▶ **What you should do**
Exclude the images, then return every line below exactly as written.

------ Supplied data ------

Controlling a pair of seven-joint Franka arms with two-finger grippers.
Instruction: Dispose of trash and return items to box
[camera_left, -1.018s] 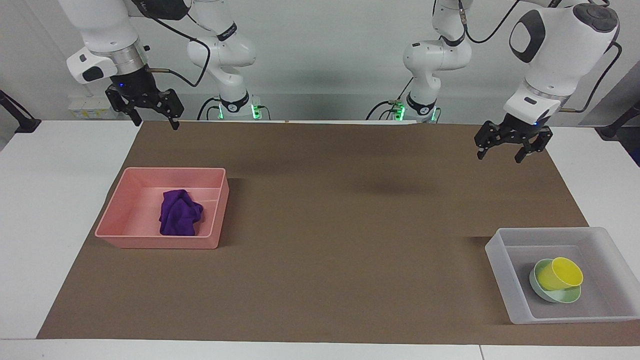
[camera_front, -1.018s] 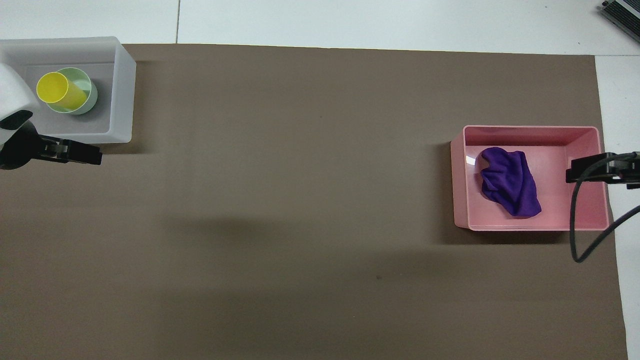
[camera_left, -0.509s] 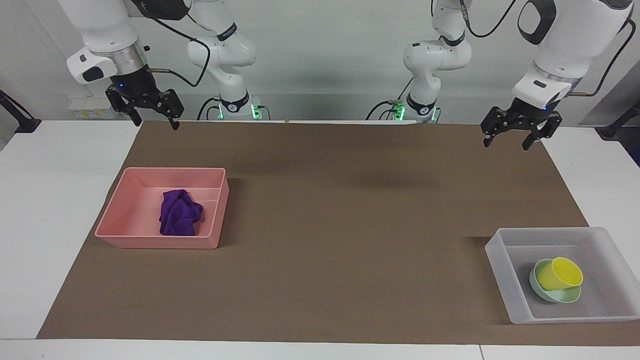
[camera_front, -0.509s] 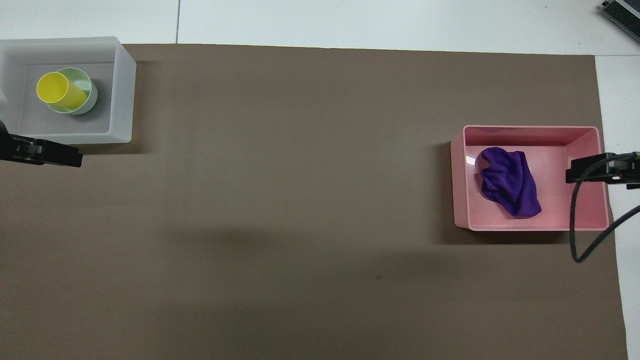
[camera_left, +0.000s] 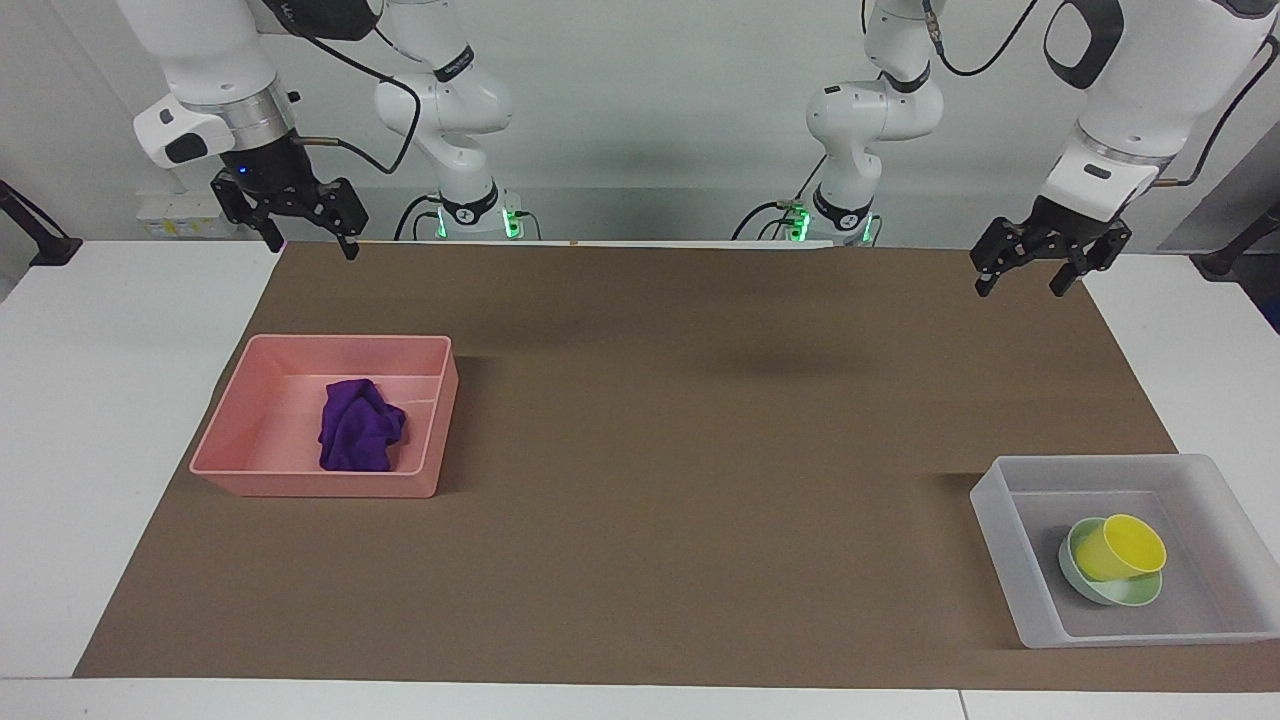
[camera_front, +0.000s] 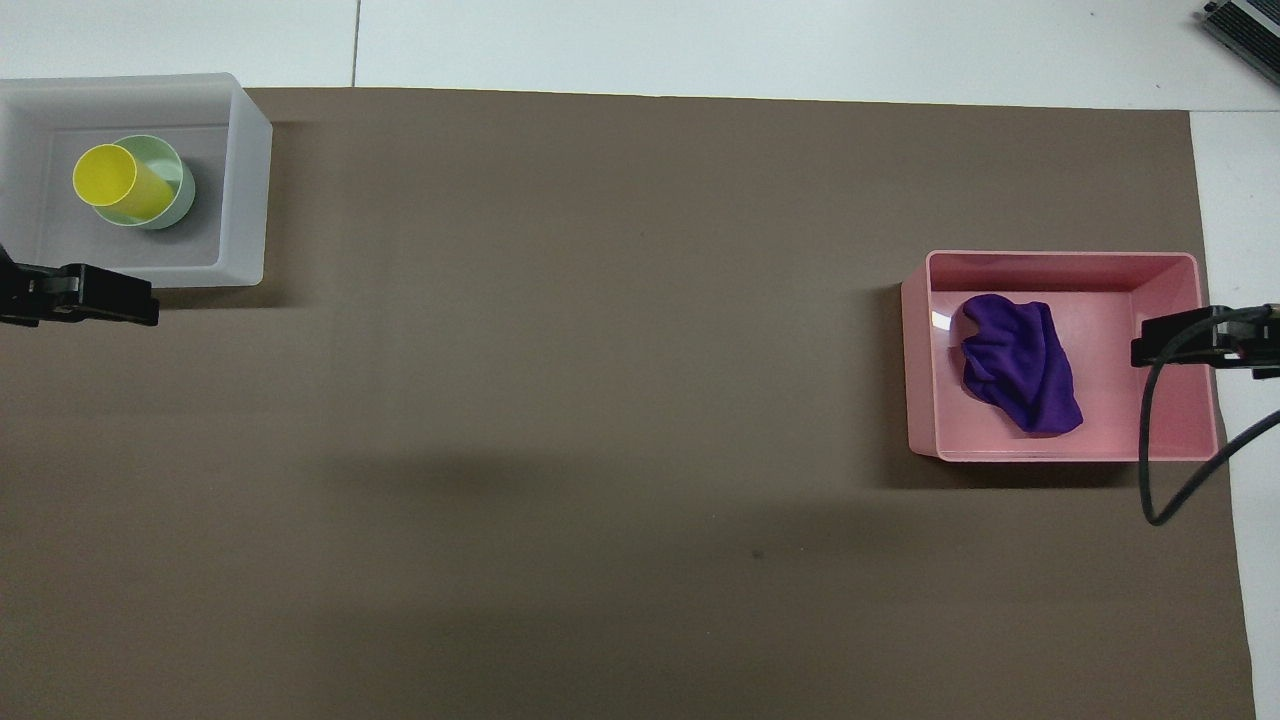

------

▶ **Your response**
Controlling a pair of seven-joint Franka arms with two-finger grippers.
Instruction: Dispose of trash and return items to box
[camera_left, -1.018s] 
[camera_front, -1.018s] 
[camera_left, -0.509s] 
[camera_front, -0.509s] 
[camera_left, +0.000s] 
[camera_front, +0.000s] 

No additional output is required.